Data below START

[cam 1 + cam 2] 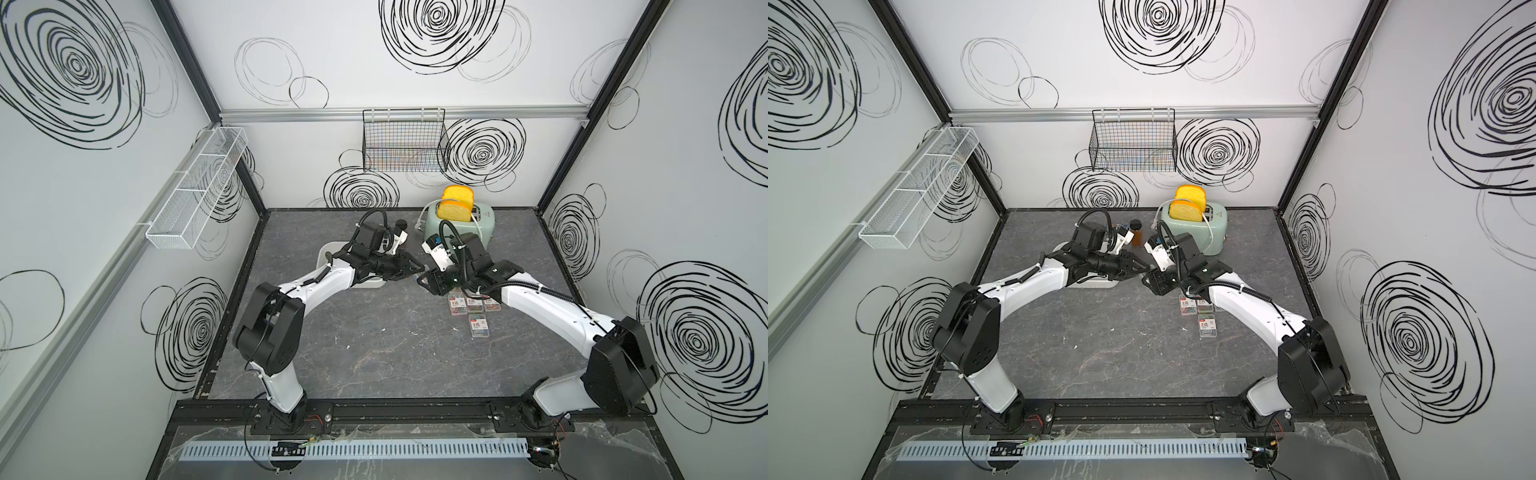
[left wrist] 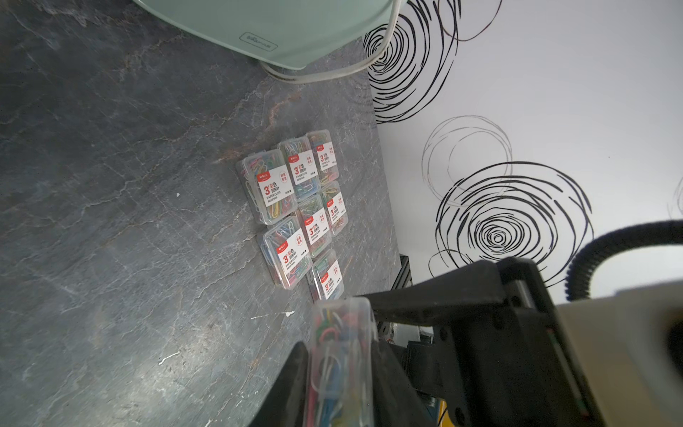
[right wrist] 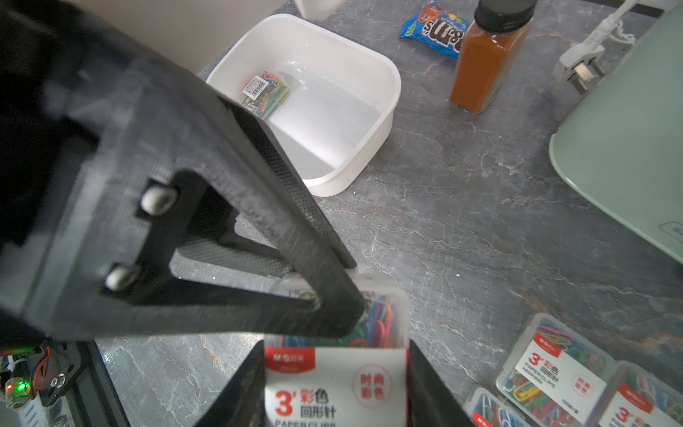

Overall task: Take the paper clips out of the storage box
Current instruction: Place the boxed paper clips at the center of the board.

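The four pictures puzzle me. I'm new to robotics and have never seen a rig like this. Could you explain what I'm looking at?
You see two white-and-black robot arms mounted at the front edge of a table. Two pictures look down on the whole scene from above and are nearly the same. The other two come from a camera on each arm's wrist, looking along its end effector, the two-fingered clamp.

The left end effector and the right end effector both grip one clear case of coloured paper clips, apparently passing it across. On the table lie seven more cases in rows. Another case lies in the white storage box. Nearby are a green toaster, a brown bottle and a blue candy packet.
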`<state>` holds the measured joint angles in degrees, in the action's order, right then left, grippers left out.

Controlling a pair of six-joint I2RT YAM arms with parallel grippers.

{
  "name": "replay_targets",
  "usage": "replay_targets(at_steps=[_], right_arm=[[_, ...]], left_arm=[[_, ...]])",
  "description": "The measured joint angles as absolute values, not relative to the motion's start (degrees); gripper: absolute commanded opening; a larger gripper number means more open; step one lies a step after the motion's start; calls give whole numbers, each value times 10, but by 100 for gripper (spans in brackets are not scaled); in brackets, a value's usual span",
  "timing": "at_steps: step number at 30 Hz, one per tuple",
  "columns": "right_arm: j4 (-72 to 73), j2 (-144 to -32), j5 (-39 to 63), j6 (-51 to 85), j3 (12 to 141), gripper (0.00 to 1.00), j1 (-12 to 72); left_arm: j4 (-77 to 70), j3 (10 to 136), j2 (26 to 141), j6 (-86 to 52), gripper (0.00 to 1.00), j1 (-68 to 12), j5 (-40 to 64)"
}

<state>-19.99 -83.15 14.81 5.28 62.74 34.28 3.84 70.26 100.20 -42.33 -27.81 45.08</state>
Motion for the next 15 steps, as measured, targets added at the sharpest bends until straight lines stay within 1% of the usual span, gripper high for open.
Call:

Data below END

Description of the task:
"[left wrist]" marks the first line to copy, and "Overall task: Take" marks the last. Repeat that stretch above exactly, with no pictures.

Problem solution:
[left wrist] 
[right wrist] 

Overall task: Take the paper clips out of the storage box

No more output will be given for this exercise.